What is one thing most people don’t know about you?
When I was fifteen, I lied about my age to take a job at a recording studio. I had been playing in bands for a couple of years at that point and figured sound engineering would be the easiest way use those skills to make a little money. When the owner left a few months later, I took over the lease and used the space to host live music for nearly two years. I didn’t have my driver’s license yet, so at the end of each night I’d have to ask one of the visiting bands for a ride home.
Where can people find you online?
I go by @refeup on Twitter and @refetuma on Instagram and Facebook, so please feel free to track me down there and say hi. You can find more information about upcoming books and events, as well as free resources for educators, at my website refetuma.com. The best place for What the Dinosaurs Did and Dinovember info is at dinovember.com.
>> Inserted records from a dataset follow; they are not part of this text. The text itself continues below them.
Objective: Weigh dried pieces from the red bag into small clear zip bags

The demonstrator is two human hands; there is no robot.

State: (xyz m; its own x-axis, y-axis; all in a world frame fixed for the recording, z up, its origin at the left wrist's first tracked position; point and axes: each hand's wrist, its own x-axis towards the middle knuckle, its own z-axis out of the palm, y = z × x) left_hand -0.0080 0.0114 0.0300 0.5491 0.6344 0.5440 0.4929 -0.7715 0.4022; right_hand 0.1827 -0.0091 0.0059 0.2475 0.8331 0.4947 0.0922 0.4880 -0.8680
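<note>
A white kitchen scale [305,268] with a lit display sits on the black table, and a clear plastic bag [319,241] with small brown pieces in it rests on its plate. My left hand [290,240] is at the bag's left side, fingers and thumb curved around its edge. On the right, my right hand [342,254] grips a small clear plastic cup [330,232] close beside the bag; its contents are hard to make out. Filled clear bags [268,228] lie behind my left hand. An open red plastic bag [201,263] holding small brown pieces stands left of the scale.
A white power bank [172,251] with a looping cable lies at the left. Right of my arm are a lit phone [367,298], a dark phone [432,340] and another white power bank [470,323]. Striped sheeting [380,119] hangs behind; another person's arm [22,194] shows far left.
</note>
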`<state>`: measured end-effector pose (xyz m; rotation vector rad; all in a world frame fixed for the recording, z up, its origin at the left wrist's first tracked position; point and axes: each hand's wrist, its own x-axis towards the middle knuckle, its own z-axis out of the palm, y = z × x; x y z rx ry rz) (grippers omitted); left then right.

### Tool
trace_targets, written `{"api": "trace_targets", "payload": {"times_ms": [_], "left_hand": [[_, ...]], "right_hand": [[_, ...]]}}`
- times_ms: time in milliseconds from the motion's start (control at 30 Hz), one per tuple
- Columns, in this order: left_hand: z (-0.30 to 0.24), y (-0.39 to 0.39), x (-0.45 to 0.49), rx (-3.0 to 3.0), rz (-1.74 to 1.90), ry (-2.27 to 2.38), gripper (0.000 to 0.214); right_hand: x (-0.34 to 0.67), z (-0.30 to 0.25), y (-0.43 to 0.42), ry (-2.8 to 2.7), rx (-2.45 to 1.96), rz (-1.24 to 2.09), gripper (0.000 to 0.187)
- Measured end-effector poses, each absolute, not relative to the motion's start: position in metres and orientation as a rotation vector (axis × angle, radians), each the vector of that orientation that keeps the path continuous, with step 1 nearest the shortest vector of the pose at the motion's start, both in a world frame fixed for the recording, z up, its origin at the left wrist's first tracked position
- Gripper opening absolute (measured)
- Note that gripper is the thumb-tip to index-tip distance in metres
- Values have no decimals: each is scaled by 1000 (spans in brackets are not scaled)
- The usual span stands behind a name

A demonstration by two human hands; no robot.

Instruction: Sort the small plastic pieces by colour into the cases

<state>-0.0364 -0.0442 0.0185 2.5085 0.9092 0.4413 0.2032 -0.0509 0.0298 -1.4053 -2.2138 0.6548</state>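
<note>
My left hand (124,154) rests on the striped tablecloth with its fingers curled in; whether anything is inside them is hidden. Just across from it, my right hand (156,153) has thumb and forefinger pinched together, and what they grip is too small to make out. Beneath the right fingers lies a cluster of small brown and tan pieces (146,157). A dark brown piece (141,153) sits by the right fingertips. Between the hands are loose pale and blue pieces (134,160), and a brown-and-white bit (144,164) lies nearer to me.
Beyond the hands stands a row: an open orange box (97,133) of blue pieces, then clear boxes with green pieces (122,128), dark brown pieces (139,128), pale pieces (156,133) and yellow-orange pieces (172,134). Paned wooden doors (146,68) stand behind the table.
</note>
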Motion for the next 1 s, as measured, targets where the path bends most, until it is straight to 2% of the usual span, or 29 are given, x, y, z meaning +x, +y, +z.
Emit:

Refe Tuma is the co-creator of Dinovember and the What the Dinosaurs Did picture book series, including What the Dinosaurs Did Last Night, named a Best Children’s Book of the Year with Honors by Bank Street College. Frances and the Monster is his debut novel for Middle Grade readers. Refe lives with his family and his dog Boris in Kansas City where he once experienced all four seasons in a single day. Oh, and it’s pronounced ‘reef.’